Prompt:
When a line in the entries below contains "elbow", tally it; give the tally with nothing added.

Extracted data:

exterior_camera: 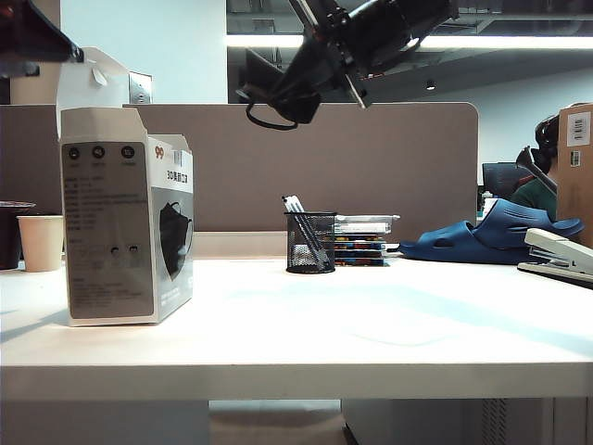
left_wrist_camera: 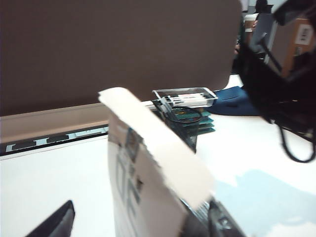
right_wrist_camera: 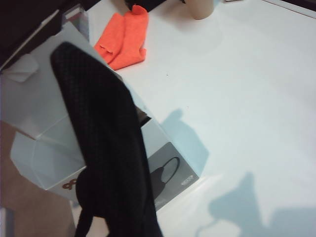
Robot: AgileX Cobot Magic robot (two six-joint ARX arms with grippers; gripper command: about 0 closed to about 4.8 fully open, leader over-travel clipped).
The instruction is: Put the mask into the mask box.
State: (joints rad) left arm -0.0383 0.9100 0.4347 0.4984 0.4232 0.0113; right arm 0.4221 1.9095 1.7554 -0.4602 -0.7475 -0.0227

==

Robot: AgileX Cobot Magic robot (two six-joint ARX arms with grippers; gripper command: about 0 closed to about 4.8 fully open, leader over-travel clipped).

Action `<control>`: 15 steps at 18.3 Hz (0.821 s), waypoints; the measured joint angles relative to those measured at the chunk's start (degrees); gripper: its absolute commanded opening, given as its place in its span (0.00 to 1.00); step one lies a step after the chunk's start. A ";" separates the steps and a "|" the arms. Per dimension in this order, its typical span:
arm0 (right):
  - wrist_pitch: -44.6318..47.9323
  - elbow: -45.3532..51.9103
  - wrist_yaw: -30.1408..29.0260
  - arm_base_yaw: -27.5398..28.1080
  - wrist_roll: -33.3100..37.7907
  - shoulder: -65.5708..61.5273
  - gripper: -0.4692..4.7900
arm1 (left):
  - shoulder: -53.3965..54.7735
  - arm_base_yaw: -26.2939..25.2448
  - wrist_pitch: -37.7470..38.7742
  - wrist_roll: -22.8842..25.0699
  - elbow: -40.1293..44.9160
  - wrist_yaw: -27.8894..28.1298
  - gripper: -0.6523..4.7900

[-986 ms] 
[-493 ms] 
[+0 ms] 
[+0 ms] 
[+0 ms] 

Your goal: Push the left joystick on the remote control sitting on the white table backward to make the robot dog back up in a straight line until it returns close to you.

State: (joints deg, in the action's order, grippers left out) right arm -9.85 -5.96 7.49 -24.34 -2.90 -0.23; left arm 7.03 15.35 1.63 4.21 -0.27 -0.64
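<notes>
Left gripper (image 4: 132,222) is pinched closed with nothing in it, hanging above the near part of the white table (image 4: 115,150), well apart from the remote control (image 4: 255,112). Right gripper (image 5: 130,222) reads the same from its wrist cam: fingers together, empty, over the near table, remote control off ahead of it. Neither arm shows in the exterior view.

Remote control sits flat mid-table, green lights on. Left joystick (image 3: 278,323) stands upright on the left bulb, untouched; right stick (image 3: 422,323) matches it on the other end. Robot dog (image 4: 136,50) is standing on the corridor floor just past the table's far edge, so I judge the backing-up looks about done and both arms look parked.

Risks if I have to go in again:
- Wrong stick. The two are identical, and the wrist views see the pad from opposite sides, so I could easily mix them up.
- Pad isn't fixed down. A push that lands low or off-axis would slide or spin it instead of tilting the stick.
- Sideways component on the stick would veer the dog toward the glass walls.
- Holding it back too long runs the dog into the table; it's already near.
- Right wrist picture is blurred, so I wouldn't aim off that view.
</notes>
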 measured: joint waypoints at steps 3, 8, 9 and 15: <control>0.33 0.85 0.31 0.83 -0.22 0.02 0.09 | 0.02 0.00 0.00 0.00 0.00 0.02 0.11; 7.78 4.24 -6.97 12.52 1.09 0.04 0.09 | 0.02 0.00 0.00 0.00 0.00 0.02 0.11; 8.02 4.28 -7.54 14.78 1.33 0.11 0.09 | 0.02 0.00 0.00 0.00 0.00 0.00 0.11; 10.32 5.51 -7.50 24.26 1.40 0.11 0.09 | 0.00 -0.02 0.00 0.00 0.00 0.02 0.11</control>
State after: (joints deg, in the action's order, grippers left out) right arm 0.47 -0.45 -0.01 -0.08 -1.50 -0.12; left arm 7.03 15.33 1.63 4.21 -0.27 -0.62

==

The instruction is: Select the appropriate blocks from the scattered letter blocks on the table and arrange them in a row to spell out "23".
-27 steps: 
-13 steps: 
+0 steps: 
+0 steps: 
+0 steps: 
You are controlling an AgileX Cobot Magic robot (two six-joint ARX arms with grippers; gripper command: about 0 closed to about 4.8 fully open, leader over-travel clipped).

Answer for this exercise:
2